Here’s how it works for me, in the context of the movie.  There can be no doubt that in a vast majority of death penalty cases (let’s say 99%) the perpetrator had a clear and distinct choice not to commit the crime.  We see that in Perry and Burkett’s case.  The murder of Sandra Stotler was the very definition of a senseless crime: she was killed for her car.  And the murders of Adam Stotler and Jeremy Richardson were perhaps even more senseless, occurring after Perry and Burkett had disposed of Sandra’s body.  These two men very clearly had the choice not to what they did, but they did it anyway.  Their guilt, even though both men protest their innocence, isn’t an issue for me, and I don’t think it is for Herzog either.  Based on the facts the movie presents us with, I don’t think there’s any question that Perry and Burkett murdered Sandra and Adam Stotler and Jeremy Richardson, and they very definitely had the choice not to commit the murder.

But the question then becomes, do they deserve to die for it?  And here’s where the movie helped me clarify my own thinking on the issue.  What the proponents of the death penalty fail to realize is that none of these crimes happen in a vacuum.  It’s not as though Perry and Burkett were college-bound, straight A students who just one day decided to kill a woman for her car.  I would argue that their pasts significantly contributed to the crime they would eventually commit.  The most compelling evidence of this comes from Burkett’s father, himself a multiple felon who was in jail serving a thirty-year sentence at the time of his interview.  He admits that he was a horrible father who was never around for Jason because he was in and out of jail during his son’s childhood, and he also says that he feels a tremendous amount of guilt for Jason ending up where he did.  We don’t learn much about Perry prior to the murders, but we do know he was a homeless 17-year-old at the time he met Burkett.  How can we not look at this information as a mitigating factor in their crimes?
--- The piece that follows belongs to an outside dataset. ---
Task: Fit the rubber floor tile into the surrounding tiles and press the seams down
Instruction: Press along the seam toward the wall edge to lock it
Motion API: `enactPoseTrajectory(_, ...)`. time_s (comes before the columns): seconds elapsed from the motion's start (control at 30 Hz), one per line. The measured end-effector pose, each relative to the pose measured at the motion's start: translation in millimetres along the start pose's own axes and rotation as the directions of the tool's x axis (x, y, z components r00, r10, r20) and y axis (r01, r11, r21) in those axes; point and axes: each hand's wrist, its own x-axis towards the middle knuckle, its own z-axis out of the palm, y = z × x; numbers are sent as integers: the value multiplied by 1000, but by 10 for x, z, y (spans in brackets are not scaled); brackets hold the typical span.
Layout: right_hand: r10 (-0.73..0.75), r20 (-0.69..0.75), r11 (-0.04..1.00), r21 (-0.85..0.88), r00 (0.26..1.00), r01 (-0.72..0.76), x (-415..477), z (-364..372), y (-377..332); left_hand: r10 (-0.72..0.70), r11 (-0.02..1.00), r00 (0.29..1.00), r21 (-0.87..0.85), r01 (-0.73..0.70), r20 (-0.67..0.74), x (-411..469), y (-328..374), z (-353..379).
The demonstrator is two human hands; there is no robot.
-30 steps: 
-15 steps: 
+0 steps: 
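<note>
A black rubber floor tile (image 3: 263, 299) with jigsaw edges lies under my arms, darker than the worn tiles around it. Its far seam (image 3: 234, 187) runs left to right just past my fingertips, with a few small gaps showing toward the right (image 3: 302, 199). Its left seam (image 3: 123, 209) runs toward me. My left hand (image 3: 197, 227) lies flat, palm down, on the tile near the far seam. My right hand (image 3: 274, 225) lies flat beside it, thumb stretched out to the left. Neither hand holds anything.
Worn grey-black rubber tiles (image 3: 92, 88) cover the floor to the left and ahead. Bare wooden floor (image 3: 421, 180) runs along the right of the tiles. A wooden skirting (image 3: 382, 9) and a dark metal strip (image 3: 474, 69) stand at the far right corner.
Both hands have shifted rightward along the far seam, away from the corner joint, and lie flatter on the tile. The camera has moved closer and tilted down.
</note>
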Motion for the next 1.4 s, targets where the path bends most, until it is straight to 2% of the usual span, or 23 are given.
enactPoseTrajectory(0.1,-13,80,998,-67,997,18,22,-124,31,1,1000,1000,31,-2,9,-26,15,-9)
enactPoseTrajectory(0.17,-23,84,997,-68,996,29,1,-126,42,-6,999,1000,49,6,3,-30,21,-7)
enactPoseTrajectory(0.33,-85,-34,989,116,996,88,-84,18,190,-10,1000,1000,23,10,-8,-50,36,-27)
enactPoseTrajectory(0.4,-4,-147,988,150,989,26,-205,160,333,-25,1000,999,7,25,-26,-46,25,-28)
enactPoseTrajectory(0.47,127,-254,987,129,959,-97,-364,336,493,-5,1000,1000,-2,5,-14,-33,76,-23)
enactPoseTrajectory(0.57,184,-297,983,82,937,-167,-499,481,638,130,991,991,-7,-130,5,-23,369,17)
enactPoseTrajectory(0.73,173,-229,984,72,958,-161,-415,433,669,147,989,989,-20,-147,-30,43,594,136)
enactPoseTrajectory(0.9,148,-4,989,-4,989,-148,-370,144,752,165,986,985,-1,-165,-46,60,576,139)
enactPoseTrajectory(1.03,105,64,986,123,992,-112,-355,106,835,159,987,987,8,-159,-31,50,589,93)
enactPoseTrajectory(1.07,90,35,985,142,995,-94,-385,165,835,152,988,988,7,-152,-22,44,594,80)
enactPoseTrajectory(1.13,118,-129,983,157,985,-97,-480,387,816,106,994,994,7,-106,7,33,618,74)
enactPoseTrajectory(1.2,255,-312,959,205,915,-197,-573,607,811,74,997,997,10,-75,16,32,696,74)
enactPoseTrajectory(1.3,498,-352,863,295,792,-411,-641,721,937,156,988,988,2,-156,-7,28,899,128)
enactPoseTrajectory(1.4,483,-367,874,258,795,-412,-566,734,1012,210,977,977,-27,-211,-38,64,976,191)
I’m not in any way attempting to absolve them of their guilt or trying to make the case that they didn’t deserve punishment.  I’m simply trying to make sense of why it’s acceptable to execute two men who very likely had their decision-making facilities diminished by their poor childhoods.  How, after learning all we do about Burkett’s childhood, can we in any way believe he was capable of making intelligent – even moral – choices?  But maybe that’s the point.  Burkett’s father was allowed to come to court, explain his son’s childhood, and plead for Jason’s life.  Burkett didn’t receive the death penalty; Perry did.  But was Perry, a homeless juvenile, any less damaged?  His own father died in prison days before Perry’s interview with Herzog.  Are we to believe that because Perry was executed he was capable of making a choice Burkett was not?

It feels to me that when someone’s life is on the line – even the life of a convicted felon – we shouldn’t be haggling over inconsistencies.  We shouldn’t allow someone to die because he couldn’t afford the right lawyer.  We shouldn’t be willing to accept the statistics that say minorities are more likely to receive the death penalty than white convicts.  We shouldn’t buy into the fallacious argument that capital punishment somehow acts as a deterrent to future crime.  How is a life sentence without the possibility of parole somehow less satisfying as a punishment than the death penalty?  In both cases, the convict’s life has been taken from him, except in the case of the life sentence we’re not condoning state-sanctioned murder.

And, finally, that’s what I I keep coming back to: the death house guard who quit his job rather than assist in the taking of another life.  Either murder is right, or it isn’t.  This equivocation we’re doing as a society – deciding that some people deserve to live and others don’t – strikes me as both dangerous and at odds with the values this country is supposed to (but often fails to) represent.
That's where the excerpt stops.